### DATA SEGMENT

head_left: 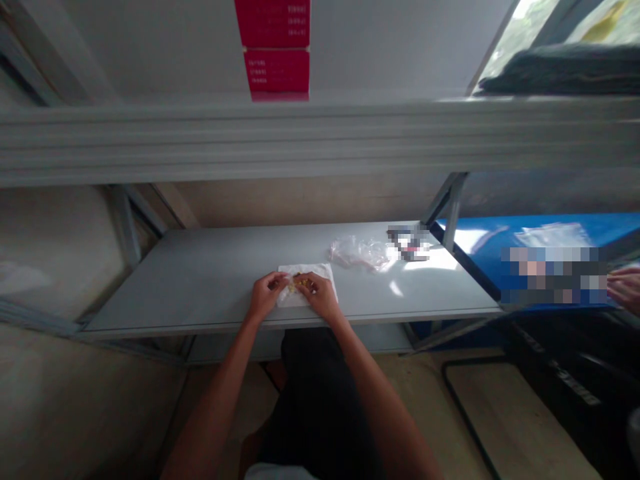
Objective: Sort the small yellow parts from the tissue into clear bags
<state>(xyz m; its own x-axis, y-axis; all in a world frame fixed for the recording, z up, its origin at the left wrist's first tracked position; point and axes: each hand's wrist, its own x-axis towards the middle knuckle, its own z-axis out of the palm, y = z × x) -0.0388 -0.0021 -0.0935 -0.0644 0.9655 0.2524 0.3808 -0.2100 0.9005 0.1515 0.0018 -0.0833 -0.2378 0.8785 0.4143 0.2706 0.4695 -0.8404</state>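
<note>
**View:** head camera, looking down onto a grey steel shelf [175, 287].
**Left hand [269, 295]:** fingers [283, 280] curled inward, tips at the yellow bits; whether they grasp any cannot be told.
**Right hand [320, 297]:** fingers [303, 282] also curled, tips at the same bits; grasp cannot be told.
**Work spot:** yellow bits [299, 283] lie on a white paper napkin [320, 269], between both hands.
**Handling:** keep fingertips low over the napkin, so that bits stay on it.
**Count:**
- Yellow bits: several, too small to count.
- Napkin: 1.
- Translucent plastic bag [357, 253]: 1, at 1 o'clock.
- Pixelated object [410, 241]: 1, at 2 o'clock.
- Another person's hand [624, 290]: 1, at 3 o'clock.
</note>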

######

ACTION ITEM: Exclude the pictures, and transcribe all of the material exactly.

EXERCISE SOLUTION:
head_left: 
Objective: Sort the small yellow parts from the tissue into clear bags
<state>(xyz m; its own x-axis, y-axis; all in a world frame fixed for the recording, z up, its origin at the left wrist's first tracked position; point and axes: each hand's wrist, its own x-axis towards the middle knuckle, its own z-axis out of the palm, y = z × x) -0.0388 -0.0021 -0.0935 -0.0644 0.9655 0.2524 0.3808 -0.2100 0.9005 0.1515 0.0018 -0.0833 -0.2378 0.8785 0.4143 0.2706 0.4695 -0.8404</state>
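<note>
**View:** head camera, looking down onto a grey steel shelf [175, 287].
**Left hand [269, 295]:** fingers [283, 280] curled inward, tips at the yellow bits; whether they grasp any cannot be told.
**Right hand [320, 297]:** fingers [303, 282] also curled, tips at the same bits; grasp cannot be told.
**Work spot:** yellow bits [299, 283] lie on a white paper napkin [320, 269], between both hands.
**Handling:** keep fingertips low over the napkin, so that bits stay on it.
**Count:**
- Yellow bits: several, too small to count.
- Napkin: 1.
- Translucent plastic bag [357, 253]: 1, at 1 o'clock.
- Pixelated object [410, 241]: 1, at 2 o'clock.
- Another person's hand [624, 290]: 1, at 3 o'clock.
</note>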

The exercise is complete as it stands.